**What you have to do:** Pictures aside, print all of the data below exactly as written.

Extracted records
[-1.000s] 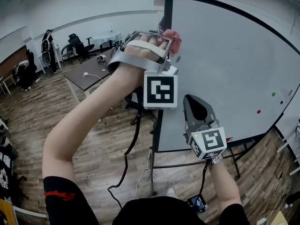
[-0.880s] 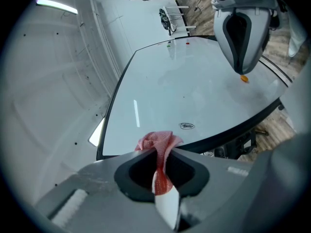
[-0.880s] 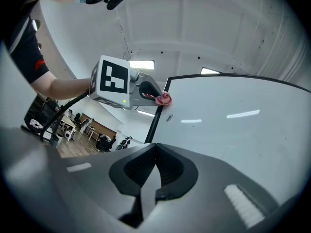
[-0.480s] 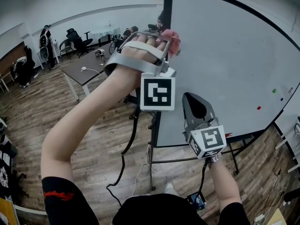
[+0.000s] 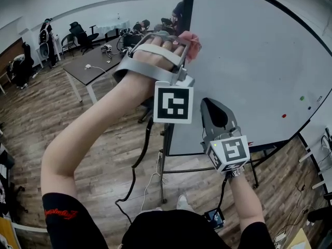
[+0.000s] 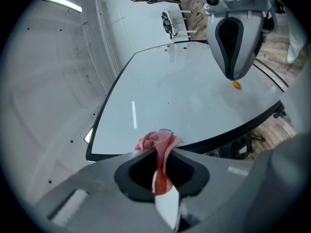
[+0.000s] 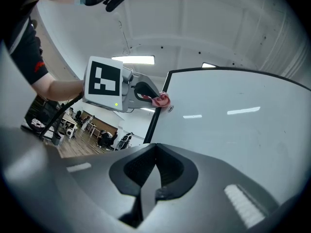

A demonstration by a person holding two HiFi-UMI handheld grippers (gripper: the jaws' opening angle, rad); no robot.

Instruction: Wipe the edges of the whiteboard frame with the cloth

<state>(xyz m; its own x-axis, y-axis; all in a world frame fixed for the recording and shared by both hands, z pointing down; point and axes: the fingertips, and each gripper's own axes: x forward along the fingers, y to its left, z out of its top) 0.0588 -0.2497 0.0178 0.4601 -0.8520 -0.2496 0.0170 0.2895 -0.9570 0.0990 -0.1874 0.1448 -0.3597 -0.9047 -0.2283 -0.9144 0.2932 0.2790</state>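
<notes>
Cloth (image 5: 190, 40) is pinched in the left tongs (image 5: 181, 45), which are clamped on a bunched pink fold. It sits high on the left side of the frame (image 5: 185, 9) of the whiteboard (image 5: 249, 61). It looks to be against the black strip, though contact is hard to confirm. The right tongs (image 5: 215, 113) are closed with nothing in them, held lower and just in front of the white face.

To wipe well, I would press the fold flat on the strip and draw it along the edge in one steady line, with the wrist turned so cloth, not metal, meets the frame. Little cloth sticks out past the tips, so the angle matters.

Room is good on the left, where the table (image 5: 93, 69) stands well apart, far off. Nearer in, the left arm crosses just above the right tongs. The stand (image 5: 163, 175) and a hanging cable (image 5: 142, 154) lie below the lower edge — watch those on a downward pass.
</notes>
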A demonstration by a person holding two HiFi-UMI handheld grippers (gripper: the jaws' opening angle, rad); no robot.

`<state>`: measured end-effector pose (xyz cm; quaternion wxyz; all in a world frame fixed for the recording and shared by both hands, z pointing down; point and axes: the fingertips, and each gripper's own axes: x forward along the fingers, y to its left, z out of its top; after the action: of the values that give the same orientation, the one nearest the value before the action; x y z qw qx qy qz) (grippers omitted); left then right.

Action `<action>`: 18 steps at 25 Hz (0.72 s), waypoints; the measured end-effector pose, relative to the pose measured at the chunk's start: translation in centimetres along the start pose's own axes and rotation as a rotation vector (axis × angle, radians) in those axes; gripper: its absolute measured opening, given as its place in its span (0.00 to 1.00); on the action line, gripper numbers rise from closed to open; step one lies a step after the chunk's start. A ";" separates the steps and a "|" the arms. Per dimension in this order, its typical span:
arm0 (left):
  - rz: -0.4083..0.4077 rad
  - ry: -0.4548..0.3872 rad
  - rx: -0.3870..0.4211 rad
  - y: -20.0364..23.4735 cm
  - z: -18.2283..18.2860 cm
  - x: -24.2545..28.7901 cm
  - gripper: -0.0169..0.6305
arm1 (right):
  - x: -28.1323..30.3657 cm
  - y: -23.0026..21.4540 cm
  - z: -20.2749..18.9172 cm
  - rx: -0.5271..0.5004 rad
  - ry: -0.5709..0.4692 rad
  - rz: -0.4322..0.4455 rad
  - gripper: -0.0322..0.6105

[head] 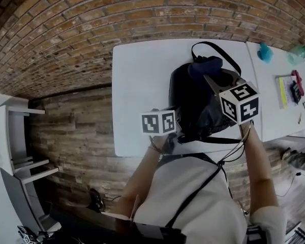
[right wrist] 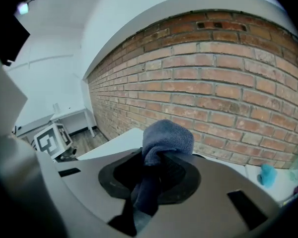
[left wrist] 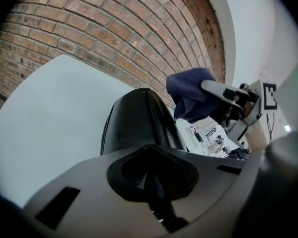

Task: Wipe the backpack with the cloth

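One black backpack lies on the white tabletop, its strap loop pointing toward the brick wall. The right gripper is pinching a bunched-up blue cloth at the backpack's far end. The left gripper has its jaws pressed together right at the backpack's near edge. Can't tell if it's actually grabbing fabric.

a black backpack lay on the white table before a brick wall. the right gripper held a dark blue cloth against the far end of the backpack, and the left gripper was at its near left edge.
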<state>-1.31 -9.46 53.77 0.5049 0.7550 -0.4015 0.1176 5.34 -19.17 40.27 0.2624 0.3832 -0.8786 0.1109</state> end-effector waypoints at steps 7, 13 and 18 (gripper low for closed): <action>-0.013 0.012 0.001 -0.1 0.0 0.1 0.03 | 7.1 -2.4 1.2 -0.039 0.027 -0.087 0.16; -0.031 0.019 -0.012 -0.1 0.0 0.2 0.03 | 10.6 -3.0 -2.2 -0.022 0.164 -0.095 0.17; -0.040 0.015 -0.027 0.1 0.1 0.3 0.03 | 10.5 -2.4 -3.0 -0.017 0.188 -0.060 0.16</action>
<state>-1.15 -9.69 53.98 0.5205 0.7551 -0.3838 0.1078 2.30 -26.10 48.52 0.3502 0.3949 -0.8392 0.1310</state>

**Response to the exercise:**
[-1.000s] 
[-0.880s] 
[-0.880s] 
[-0.480s] 
[+0.000s] 
[+0.000s] 
[+0.000s] 

A demonstration by a person holding two HiFi-UMI handheld grippers (gripper: the jaws' opening angle, rad); no robot.

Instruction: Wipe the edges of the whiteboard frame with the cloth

<state>(xyz m; its own x-axis, y-axis; all in a world frame fixed for the recording and shared by both hands, z pointing down; point and axes: the fingertips, and each gripper's own axes: x forward along the fingers, y to its left, z out of its top) 0.0588 -0.2497 0.0178 0.4601 -0.8520 -0.2496 0.0170 0.2895 -0.9570 0.0990 -0.1874 0.1448 -0.3597 -0.9047 -0.2283 -0.9144 0.2932 0.2790</state>
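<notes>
Cloth (image 5: 190, 40) is pinched in the left tongs (image 5: 181, 45), which are clamped on a bunched pink fold. It sits high on the left side of the frame (image 5: 185, 9) of the whiteboard (image 5: 249, 61). It looks to be against the black strip, though contact is hard to confirm. The right tongs (image 5: 215, 113) are closed with nothing in them, held lower and just in front of the white face.

To wipe well, I would press the fold flat on the strip and draw it along the edge in one steady line, with the wrist turned so cloth, not metal, meets the frame. Little cloth sticks out past the tips, so the angle matters.

Room is good on the left, where the table (image 5: 93, 69) stands well apart, far off. Nearer in, the left arm crosses just above the right tongs. The stand (image 5: 163, 175) and a hanging cable (image 5: 142, 154) lie below the lower edge — watch those on a downward pass.
</notes>
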A demonstration by a person holding two HiFi-UMI handheld grippers (gripper: the jaws' opening angle, rad); no robot.

`<state>`: measured end-effector pose (xyz cm; quaternion wxyz; all in a world frame fixed for the recording and shared by both hands, z pointing down; point and axes: the fingertips, and each gripper's own axes: x forward along the fingers, y to its left, z out of its top; after the action: of the values that give the same orientation, the one nearest the value before the action; x y z qw qx qy qz) (grippers omitted); left then right.

Action `<action>`: 18 steps at 25 Hz (0.72 s), waypoints; the measured end-effector pose, relative to the pose measured at the chunk's start: translation in centimetres along the start pose's own axes and rotation as a rotation vector (axis × angle, radians) in those axes; gripper: its absolute measured opening, given as its place in its span (0.00 to 1.00); on the action line, gripper numbers rise from closed to open; step one lies a step after the chunk's start. A ";" separates the steps and a "|" the arms. Per dimension in this order, its typical span:
arm0 (left):
  - rz: -0.4083..0.4077 rad
  - ry: -0.4548..0.3872 rad
  - rx: -0.3870..0.4211 rad
  - y: -20.0364..23.4735 cm
  - z: -18.2283..18.2860 cm
  - x: -24.2545..28.7901 cm
  - gripper: -0.0169..0.6305
arm1 (right):
  - x: -28.1323..30.3657 cm
  - y: -23.0026..21.4540 cm
  - z: -20.2749..18.9172 cm
  - rx: -0.5271..0.5004 rad
  - ry: -0.5709..0.4692 rad
  - rz: -0.4322..0.4455 rad
  - gripper: -0.0322..0.6105

[head] 
[right wrist] 
[left wrist] 

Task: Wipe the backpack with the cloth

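One black backpack lies on the white tabletop, its strap loop pointing toward the brick wall. The right gripper is pinching a bunched-up blue cloth at the backpack's far end. The left gripper has its jaws pressed together right at the backpack's near edge. Can't tell if it's actually grabbing fabric.

a black backpack lay on the white table before a brick wall. the right gripper held a dark blue cloth against the far end of the backpack, and the left gripper was at its near left edge.
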<state>-1.31 -9.46 53.77 0.5049 0.7550 -0.4015 0.1176 5.34 -19.17 40.27 0.2624 0.3832 -0.8786 0.1109</state> end-effector waypoints at steps 7, 13 and 18 (gripper low for closed): <action>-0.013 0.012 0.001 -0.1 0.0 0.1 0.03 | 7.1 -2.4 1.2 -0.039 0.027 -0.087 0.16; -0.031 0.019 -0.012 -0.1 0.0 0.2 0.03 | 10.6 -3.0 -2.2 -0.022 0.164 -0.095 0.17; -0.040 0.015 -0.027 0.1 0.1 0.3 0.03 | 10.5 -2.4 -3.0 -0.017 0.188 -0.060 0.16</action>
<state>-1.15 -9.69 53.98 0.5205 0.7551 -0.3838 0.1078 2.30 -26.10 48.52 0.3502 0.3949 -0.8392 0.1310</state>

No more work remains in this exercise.